Problem:
Nothing outside the range below should be printed. Output exactly the lines from the line with "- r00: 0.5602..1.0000" to the line with "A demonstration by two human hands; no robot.", both included.

Stored dataset items:
▼

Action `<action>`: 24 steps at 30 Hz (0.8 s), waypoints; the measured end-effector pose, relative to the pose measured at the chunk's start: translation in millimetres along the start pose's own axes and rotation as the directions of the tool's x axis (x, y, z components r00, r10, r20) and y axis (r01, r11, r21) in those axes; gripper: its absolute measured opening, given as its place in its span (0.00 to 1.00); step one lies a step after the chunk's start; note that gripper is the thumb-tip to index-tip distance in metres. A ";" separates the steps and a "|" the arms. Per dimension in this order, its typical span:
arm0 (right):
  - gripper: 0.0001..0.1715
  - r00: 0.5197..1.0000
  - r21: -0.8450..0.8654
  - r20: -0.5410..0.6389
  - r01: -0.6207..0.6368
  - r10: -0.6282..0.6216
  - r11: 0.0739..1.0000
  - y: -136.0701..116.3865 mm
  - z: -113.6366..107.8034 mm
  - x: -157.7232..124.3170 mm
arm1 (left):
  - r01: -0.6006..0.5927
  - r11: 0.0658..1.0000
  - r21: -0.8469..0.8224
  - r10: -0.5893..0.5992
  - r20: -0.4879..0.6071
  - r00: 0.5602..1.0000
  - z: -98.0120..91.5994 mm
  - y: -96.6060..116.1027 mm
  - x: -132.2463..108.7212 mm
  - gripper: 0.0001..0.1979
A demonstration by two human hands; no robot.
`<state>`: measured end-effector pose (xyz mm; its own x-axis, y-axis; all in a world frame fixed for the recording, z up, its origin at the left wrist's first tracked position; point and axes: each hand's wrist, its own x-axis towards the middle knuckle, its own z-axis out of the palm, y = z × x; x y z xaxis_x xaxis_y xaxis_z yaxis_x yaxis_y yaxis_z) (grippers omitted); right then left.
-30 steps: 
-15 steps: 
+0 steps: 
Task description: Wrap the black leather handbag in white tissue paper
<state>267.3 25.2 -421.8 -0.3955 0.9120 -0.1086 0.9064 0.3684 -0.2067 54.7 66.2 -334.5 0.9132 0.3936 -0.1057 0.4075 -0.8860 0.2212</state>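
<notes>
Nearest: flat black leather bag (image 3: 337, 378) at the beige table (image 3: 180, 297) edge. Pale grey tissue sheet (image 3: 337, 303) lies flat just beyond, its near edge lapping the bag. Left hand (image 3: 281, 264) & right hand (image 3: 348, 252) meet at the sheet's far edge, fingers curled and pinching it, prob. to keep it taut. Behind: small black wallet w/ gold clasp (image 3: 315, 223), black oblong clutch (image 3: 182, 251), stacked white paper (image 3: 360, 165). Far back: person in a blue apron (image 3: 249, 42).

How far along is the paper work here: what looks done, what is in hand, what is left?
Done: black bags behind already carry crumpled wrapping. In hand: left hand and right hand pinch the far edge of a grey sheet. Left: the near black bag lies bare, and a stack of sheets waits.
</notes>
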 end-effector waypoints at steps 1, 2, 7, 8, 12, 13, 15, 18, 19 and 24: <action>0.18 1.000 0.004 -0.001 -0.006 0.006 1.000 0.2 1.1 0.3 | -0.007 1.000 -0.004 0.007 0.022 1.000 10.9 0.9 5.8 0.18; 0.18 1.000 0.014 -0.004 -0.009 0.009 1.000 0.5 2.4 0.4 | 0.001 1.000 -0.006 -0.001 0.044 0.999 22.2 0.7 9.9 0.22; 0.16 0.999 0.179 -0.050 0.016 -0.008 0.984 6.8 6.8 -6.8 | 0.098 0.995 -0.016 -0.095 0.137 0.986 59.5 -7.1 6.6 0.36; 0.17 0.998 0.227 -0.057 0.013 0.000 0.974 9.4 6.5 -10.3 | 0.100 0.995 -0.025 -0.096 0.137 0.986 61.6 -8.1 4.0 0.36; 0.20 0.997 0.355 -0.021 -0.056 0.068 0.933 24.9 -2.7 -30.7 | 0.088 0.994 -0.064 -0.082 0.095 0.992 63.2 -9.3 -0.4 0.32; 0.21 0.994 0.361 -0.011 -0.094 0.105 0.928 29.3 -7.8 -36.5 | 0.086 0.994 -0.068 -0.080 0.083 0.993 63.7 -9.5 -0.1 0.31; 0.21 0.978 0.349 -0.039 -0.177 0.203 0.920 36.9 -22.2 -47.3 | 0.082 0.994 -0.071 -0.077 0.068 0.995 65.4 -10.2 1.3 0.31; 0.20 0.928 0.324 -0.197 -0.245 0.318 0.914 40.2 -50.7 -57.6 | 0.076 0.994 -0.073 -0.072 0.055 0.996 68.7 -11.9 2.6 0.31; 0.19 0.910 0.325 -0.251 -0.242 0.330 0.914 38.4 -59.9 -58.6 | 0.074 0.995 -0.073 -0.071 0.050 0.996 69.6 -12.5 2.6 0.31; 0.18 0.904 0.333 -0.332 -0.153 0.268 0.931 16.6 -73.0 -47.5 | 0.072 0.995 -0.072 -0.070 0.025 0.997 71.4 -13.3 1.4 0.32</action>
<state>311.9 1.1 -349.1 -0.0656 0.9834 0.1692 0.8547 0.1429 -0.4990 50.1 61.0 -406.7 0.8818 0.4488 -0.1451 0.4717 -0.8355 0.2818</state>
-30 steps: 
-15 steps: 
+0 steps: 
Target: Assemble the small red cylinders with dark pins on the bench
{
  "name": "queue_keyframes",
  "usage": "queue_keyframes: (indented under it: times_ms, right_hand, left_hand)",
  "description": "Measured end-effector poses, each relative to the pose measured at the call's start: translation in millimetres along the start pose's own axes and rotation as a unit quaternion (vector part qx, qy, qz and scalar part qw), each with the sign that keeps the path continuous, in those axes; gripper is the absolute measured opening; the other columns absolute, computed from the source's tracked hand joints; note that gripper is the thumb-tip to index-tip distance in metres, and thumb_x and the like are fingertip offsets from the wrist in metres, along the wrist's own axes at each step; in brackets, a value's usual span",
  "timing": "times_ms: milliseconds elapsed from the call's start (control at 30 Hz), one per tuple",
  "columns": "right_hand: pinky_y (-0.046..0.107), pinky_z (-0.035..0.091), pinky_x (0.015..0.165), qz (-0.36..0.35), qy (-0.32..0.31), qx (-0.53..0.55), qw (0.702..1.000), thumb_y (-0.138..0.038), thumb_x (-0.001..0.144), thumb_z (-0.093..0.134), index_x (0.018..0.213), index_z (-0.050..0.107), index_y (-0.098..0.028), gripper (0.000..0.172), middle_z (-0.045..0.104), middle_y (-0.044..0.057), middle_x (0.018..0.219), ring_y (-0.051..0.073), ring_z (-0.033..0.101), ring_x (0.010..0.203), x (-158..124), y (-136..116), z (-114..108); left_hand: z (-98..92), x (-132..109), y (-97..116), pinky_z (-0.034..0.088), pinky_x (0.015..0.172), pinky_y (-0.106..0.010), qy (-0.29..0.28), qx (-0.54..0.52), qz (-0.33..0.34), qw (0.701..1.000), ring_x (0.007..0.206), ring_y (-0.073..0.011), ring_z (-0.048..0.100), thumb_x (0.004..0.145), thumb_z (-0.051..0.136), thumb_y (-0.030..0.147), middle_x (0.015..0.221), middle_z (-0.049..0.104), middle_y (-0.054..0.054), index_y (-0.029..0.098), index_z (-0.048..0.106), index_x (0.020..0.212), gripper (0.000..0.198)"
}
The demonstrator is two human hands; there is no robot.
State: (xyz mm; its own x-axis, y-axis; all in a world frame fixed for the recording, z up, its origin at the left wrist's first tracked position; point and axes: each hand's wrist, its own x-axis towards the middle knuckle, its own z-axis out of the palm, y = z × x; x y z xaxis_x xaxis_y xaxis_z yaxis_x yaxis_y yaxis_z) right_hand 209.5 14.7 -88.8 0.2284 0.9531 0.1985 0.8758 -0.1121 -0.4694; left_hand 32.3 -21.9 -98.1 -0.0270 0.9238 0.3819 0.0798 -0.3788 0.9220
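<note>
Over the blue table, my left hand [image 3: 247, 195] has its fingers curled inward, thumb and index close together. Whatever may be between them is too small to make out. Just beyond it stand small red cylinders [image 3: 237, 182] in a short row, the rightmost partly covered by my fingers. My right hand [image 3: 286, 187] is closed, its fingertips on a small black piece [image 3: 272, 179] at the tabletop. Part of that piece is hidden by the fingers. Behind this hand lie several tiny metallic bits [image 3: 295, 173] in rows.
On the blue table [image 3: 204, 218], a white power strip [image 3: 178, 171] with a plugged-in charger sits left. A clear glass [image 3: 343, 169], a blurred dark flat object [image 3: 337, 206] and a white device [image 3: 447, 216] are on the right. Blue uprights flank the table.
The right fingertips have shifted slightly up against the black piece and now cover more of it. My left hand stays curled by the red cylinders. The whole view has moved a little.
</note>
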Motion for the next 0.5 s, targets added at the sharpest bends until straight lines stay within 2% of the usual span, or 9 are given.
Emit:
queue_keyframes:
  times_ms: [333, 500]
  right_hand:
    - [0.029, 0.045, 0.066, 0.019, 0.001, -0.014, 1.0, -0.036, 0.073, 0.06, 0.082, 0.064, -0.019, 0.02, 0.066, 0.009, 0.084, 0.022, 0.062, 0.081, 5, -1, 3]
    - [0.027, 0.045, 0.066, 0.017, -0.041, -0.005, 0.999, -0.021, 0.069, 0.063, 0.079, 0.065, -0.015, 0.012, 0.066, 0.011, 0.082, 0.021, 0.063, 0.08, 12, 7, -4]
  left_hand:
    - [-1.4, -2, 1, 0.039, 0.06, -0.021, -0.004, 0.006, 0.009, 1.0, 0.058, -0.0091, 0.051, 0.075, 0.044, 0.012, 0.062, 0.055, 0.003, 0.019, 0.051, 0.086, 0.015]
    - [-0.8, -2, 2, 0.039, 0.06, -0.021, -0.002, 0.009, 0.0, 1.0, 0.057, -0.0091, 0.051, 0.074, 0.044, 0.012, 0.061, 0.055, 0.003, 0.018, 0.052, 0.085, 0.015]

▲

Solution:
  - r00: 0.5602..1.0000
  - z: -98.0120..91.5994 mm
  - y: -96.6060..116.1027 mm
  - x: -132.2463..108.7212 mm
  - gripper: 0.0001..0.1979
A demonstration by two human hands; no robot.

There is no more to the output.